What needs to be done: Every line below from the one with "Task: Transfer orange" through the one with "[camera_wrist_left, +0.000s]" is to be repeated exactly, with no picture among them.

Working data:
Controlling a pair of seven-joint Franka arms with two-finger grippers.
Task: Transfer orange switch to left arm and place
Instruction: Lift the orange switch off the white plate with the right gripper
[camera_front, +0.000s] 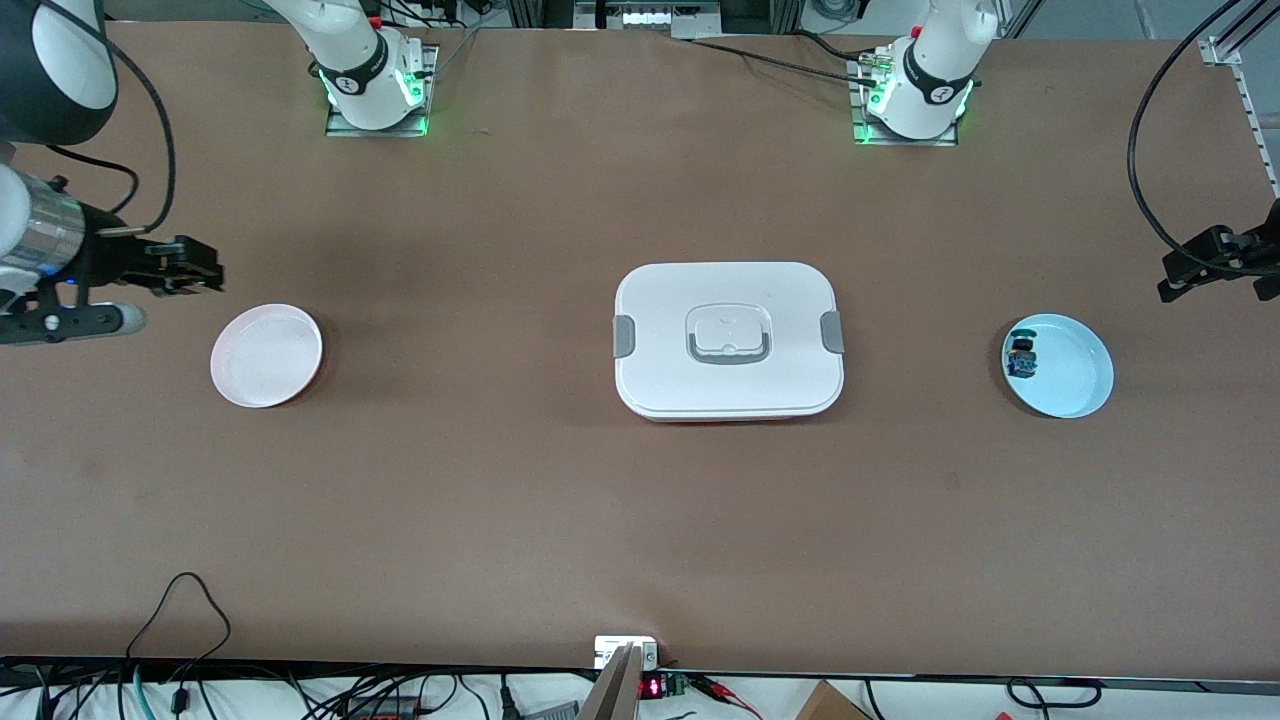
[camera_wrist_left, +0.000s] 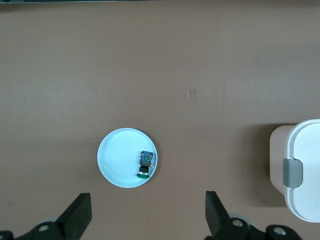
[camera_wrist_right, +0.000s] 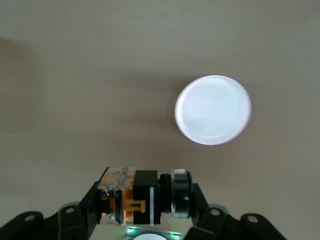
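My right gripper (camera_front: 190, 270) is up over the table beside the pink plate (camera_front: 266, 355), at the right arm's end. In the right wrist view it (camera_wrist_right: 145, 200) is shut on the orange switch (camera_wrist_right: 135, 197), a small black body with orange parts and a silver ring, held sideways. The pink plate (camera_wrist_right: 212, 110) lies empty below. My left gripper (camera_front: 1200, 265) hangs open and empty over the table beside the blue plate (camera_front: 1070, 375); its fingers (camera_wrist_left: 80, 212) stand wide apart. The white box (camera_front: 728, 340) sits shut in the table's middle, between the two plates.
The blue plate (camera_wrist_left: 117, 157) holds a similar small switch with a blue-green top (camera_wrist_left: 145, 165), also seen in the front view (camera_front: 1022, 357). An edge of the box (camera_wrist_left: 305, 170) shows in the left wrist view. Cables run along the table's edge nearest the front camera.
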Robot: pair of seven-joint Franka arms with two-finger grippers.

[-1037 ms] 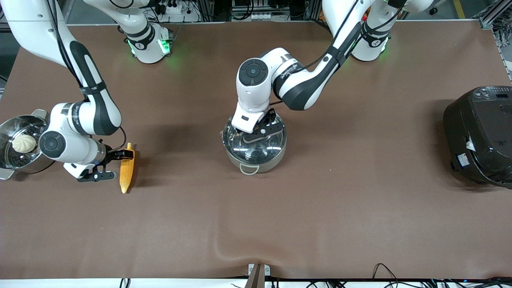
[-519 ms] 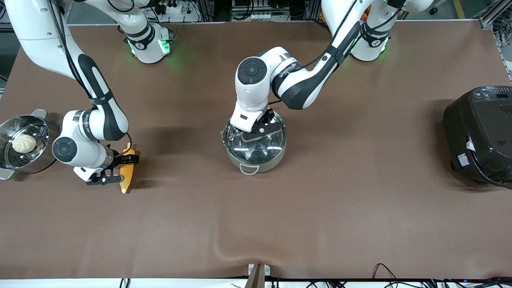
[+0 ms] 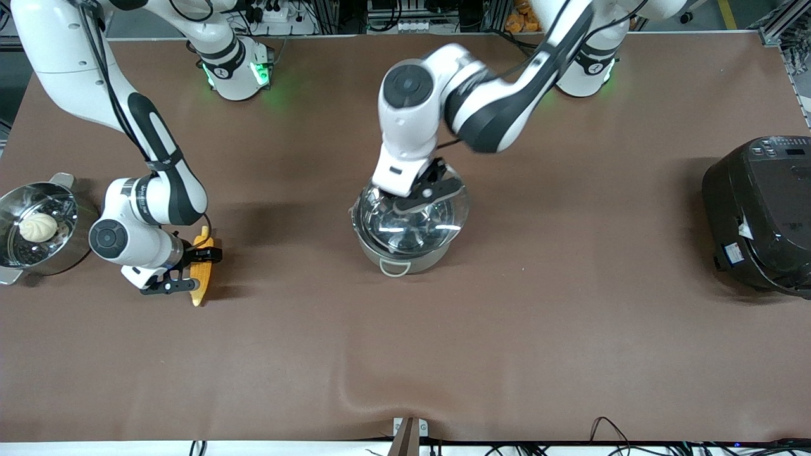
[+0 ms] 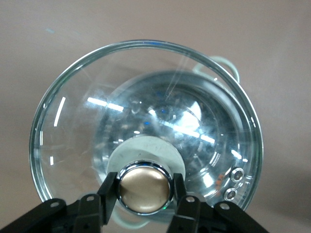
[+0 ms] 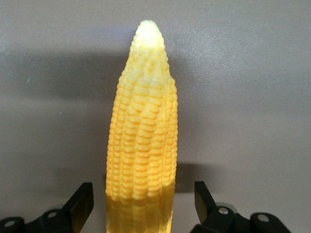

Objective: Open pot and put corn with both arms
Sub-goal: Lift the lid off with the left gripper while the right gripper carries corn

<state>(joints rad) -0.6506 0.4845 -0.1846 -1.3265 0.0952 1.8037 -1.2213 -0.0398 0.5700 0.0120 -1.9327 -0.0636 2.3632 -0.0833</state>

Task answer:
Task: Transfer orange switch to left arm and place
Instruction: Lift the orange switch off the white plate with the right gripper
[camera_front, +0.000s] 
[camera_wrist_left, +0.000s] 

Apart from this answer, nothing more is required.